From the first line to the last, give the listing again exactly.

RECORDED DATA:

----------------------------------------

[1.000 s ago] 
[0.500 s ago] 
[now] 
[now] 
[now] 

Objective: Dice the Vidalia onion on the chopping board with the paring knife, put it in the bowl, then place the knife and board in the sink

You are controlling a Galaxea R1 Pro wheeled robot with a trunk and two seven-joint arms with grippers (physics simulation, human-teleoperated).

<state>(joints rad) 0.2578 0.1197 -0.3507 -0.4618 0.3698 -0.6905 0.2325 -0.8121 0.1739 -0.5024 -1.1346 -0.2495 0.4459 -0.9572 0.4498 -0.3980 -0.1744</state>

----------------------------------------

EXERCISE OUTPUT:
[1.000 s ago] 
[0.500 s ago] 
[now] 
[now] 
[now] 

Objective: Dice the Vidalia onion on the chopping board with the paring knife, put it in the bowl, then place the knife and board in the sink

You are controlling a Galaxea R1 Pro wheeled robot with a trunk and two seven-joint arms with grippers (physics simulation, human-teleoperated).

<state>(joints rad) 0.2578 0.1197 -0.3507 -0.4618 0.3698 -0.6905 0.2325 -0.8121 0.1739 -0.5024 -1.1346 -0.2495 0.4459 -0.9572 0.4498 -0.3980 -0.1744</state>

That completes the answer, and no more is expected.